El líder popular, con el aplauso de los principales 'barones' del partido, se mostró seguro y rotundo, y puso las cartas boca arriba de cara al congreso de junio, en el que espera ser reelegido como presidente del PP. Ante un auditorio abarrotado de incondicionales e interrumpido por constantes aplausos, dedicó la mayor parte del discurso a criticar con dureza las maniobras de su oponente en la sombra y retó a Aguirre a que diga de una vez si presentará candidatura alternativa. «Yo doy la cara, lo he anunciado, digo lo que pienso y no estoy en cálculo alguno».

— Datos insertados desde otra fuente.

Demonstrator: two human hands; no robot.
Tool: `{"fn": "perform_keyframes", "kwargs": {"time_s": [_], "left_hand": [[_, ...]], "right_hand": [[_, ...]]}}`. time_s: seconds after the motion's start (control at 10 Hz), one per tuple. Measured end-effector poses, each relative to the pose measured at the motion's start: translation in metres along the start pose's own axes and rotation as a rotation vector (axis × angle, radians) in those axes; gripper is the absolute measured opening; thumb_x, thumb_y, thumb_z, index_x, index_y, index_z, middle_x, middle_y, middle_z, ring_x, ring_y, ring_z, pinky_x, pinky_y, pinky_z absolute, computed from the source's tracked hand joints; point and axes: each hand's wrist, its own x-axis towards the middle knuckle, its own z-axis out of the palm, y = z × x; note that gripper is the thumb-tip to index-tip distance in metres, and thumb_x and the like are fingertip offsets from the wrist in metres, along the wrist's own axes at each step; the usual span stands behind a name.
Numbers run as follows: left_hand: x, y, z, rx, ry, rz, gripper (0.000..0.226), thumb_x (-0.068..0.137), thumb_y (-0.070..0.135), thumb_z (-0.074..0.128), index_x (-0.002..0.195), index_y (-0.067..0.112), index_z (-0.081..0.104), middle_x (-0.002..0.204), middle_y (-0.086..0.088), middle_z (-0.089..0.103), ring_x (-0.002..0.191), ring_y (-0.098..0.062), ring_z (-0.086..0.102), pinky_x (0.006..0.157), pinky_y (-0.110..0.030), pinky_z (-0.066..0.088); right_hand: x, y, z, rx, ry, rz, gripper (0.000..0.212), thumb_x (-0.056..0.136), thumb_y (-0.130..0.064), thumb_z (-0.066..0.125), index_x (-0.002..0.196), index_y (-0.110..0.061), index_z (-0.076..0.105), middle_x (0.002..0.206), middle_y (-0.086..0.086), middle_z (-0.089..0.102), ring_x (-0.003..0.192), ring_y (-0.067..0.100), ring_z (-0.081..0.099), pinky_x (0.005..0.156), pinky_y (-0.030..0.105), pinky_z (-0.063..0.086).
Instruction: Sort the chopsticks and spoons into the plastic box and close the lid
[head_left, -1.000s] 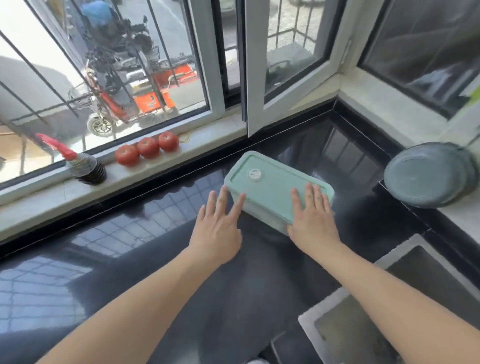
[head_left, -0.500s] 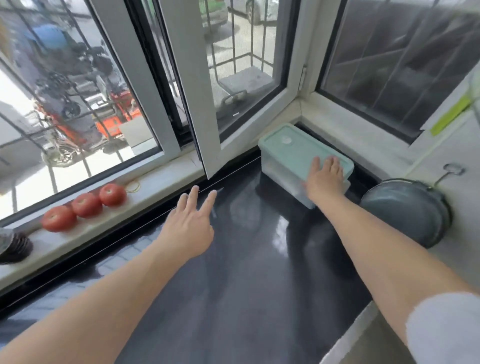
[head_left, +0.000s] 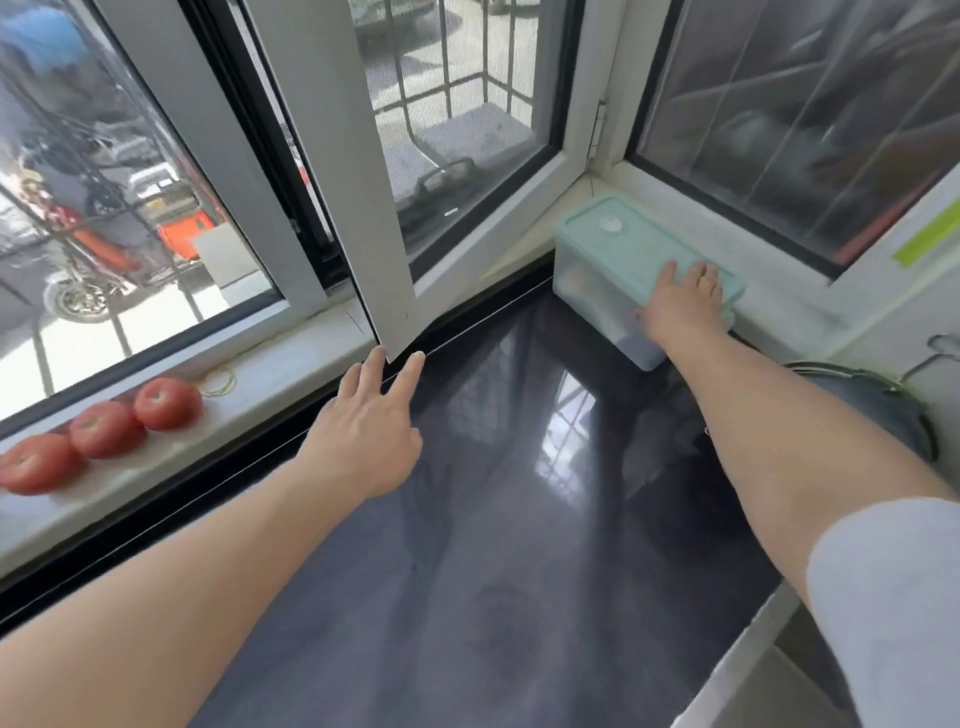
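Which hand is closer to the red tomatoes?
Left. The left hand hovers over the dark counter just right of the tomatoes; the right hand rests on the box lid, far across.

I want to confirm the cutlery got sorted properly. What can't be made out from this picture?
- Contents of the plastic box: head view, cloudy wall and mint lid hide them; only pale blurs show.
- Lid's near end seal: covered by the right hand.
- Dark pan at right: partly behind the right forearm.
- Left hand: whether it touches the counter is unclear.
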Motion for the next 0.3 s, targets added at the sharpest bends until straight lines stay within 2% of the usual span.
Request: {"fn": "perform_keyframes", "kwargs": {"time_s": [0.2,0.3], "left_hand": [[-0.016,-0.014,-0.010,-0.026,0.024,-0.044,0.081,0.097,0.029,0.045,0.161,0.031,-0.005,0.168,-0.008,-0.002,0.154,-0.033,0.008,0.120,-0.046,0.029],[-0.031,-0.019,-0.013,-0.021,0.042,-0.047,0.079,0.099,0.030,0.045,0.162,0.030,-0.002,0.168,-0.008,0.002,0.154,-0.033,0.011,0.120,-0.045,0.030]], "right_hand": [[-0.017,-0.005,-0.015,0.010,0.006,0.021,0.095,0.095,-0.038,0.064,0.160,-0.005,0.003,0.165,0.028,0.001,0.154,0.042,0.001,0.125,0.049,0.005],[-0.052,-0.037,-0.001,-0.018,0.202,-0.209,0.080,0.093,-0.016,0.058,0.158,-0.001,0.015,0.165,0.025,0.012,0.153,0.041,0.010,0.126,0.048,0.010]]}}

Rajoy recordó que desde la refundación del PP, en 1990, en el partido conviven liberales, democristianos e incluso socialdemócratas. «Yo quiero estar como estamos en el Partido Popular Europeo, teniendo socios como Merkel o Sarkozy».
Para marcar aún con más claridad las diferencias con las posiciones ultraliberales, el presidente del PP sorprendió con una defensa cerrada del Estado social. «Yo creo en la libertad, pero también en la igualdad de derechos y de oportunidades, en que el Estado tiene que ayudar a los que no les va tan bien». Y de nuevo en clara alusión a Aguirre argumentó: «Si alguien no cree en esto, que lo diga».
Grandes apoyos
Con la fuerza que le proporcionaba el apoyo 'in situ' de los líderes populares de Valencia, Andalucía, Cataluña y Murcia, el presidente popular volvió a dirigirse retador a su teórica oponente interna y aseguró que, a diferencia de Aguirre, podía anunciar su candidatura sin tapujos porque «a mí no me lo ha pedido ninguna radio ni ningún periódico», añadió en alusión a la campaña de apoyo a la presidenta de la Comunidad de Madrid impulsada por El Mundo y la Cadena cope.
En este punto quiso dejar claro que el PP no va a permitir ingerencias externas de cara a su renovación interna: «Aquí hay 700.000 personas que se gobiernan solas». El presidente de los populares dio a entender a Aguirre que no tiene nada que hacer en la confrontación interna y que sus opciones de alcanzar la presidencia son un espejismo por una visión centralista del país. «Creo también en Madrid, pero no se pueden confundir 25 personas de Madrid con España porque es algo más importante y más grande», aseguró.